#### Problem description
Within the material below, locate the line with "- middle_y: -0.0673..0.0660" and the line with "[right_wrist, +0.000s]", then return those two lines and all lines between them, exactly as written.

#### Input data

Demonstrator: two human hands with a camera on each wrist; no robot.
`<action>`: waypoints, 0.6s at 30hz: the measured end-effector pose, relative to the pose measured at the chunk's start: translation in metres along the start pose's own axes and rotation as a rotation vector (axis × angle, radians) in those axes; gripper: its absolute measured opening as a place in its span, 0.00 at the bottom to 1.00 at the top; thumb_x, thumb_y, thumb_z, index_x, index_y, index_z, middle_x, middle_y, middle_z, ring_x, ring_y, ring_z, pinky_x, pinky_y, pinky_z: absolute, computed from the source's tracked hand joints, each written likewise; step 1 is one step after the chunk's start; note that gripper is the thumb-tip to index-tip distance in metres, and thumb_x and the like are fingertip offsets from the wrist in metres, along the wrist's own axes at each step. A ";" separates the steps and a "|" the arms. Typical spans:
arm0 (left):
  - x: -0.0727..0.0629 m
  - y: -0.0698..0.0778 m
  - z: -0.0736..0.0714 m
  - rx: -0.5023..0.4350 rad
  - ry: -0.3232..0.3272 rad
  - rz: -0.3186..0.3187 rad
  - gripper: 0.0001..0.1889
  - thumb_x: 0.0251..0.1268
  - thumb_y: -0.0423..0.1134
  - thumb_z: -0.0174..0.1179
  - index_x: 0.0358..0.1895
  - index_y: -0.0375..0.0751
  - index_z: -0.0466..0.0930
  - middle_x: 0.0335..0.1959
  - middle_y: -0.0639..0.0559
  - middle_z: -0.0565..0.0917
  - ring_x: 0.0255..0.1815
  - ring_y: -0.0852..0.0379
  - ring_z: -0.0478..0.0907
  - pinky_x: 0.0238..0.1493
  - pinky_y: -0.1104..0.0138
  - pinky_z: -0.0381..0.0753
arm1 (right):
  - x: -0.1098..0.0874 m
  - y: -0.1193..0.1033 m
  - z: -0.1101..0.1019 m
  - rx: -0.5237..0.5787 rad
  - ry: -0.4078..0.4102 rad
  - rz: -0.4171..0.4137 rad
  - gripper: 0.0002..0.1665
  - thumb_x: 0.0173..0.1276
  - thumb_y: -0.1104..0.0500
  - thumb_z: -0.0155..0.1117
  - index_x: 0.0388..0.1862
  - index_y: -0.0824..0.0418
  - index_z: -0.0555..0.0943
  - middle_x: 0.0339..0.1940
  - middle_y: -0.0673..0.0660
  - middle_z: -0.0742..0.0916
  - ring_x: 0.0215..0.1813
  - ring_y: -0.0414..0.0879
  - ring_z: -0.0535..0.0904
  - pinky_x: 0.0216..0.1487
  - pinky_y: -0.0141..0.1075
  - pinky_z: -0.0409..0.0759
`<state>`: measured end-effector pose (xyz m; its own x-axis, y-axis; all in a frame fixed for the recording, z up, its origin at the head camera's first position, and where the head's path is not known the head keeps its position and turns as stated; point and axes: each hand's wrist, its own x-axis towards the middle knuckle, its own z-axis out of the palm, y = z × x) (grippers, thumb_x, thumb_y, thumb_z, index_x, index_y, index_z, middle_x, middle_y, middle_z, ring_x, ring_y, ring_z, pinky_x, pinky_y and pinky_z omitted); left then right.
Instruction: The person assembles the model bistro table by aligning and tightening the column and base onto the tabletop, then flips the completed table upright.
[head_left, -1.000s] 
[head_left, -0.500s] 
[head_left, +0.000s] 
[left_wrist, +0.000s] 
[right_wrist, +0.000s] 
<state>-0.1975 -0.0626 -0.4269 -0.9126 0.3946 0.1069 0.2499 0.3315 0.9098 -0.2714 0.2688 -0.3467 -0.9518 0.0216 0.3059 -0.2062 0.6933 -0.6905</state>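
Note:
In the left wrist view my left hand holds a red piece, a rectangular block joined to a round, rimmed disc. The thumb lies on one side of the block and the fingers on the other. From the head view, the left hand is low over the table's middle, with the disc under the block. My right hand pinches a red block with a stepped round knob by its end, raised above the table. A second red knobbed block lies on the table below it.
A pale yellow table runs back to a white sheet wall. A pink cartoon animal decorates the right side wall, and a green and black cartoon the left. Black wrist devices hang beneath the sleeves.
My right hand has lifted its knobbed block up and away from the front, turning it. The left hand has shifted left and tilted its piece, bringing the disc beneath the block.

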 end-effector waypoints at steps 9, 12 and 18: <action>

#### Solution below
  - middle_y: -0.0673..0.0660
  - middle_z: -0.0742..0.0916
  - ring_x: 0.0215..0.1813
  - ring_y: -0.0414..0.0879
  - ring_z: -0.0535..0.0904
  - pinky_x: 0.0216..0.1487
  - pinky_y: -0.0141..0.1075
  - pinky_z: -0.0409..0.0759
`<state>`: measured end-effector pose (xyz m; its own x-axis, y-axis; all in a frame fixed for the recording, z up, its origin at the head camera's first position, and where the head's path is not known the head keeps its position and turns as stated; point and axes: each hand's wrist, its own x-axis towards the middle knuckle, its own z-axis out of the palm, y = z × x) (grippers, thumb_x, thumb_y, thumb_z, index_x, index_y, index_z, middle_x, middle_y, middle_z, ring_x, ring_y, ring_z, pinky_x, pinky_y and pinky_z omitted); left then right.
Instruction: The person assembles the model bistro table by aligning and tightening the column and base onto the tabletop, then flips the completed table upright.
[head_left, -1.000s] 
[head_left, -0.500s] 
[head_left, +0.000s] 
[left_wrist, +0.000s] 
[right_wrist, +0.000s] 

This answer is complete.